Platform (please complete the following information):

  • Simulation platform: [e.g. Eagle, AWS, local docker; please label with this as well]
  • BuildStockBatch version, branch, or sha:
  • resstock or comstock repo version, branch, or sha:
  • Local Desktop OS: [e.g. Windows, Mac, Linux, especially important if running locally]

Additional context
Add any other context about the problem here.

Yeah, this is due to a change in Pandas 2.0. The raw timeseries data is now exported in Unix time, with nanosecond resolution.

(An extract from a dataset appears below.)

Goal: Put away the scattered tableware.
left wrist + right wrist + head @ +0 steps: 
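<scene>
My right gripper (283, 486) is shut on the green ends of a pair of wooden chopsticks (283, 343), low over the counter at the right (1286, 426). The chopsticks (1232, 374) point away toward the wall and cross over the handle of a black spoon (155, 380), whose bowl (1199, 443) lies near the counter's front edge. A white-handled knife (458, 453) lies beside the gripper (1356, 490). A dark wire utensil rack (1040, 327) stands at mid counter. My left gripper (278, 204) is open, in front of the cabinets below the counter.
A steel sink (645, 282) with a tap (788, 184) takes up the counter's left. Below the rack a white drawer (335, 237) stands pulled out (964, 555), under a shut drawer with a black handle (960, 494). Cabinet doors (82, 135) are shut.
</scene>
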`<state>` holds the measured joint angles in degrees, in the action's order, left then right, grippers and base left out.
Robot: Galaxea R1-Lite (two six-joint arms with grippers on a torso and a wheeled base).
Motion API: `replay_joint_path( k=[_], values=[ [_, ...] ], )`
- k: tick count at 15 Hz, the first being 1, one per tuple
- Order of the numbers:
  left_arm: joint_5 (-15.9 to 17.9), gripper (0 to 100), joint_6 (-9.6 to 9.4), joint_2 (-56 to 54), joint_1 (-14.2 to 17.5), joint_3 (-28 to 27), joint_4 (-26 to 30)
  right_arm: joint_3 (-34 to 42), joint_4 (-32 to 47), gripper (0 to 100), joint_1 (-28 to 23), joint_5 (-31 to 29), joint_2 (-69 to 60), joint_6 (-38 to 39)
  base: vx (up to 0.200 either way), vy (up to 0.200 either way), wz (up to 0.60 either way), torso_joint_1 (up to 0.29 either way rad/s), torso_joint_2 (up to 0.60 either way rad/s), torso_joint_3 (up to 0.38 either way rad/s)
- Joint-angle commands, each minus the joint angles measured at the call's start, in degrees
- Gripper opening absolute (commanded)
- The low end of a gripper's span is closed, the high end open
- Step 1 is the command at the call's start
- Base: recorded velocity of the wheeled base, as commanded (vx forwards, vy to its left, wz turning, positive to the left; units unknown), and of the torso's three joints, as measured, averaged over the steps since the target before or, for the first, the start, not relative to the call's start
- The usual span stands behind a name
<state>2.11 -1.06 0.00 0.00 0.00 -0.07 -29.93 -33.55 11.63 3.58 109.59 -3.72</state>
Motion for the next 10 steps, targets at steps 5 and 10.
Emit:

I the from_unixtime method in Presto to convert the data from Unix time to timestamp for the SightGlass. https://github.com/NREL/SightGlassDataProcessing/blob/main/telescope/glue.py#L331-L339

if col.name == 'timestamp':
    # Convert bigint to timestamp type if necessary
    if str(col.type) == 'BIGINT':
        # Pandas uses nanosecond resolution integer timestamps.
        # Presto expects second resolution values in from_unixtime.
        # Must divide values by 1e9 to go from nanoseconds to seconds.
        cols.append(sa.func.from_unixtime(col / 1e9).label('timestamp'))
    else:
        cols.append(col)

My guess is that to change this back to writing timestamps as strings, you'd have to change the code in this method: https://github.com/NREL/buildstockbatch/blob/develop/buildstockbatch/postprocessing.py#L259-L276

I wonder if it would work correctly if you converted the dtypes to Arrow.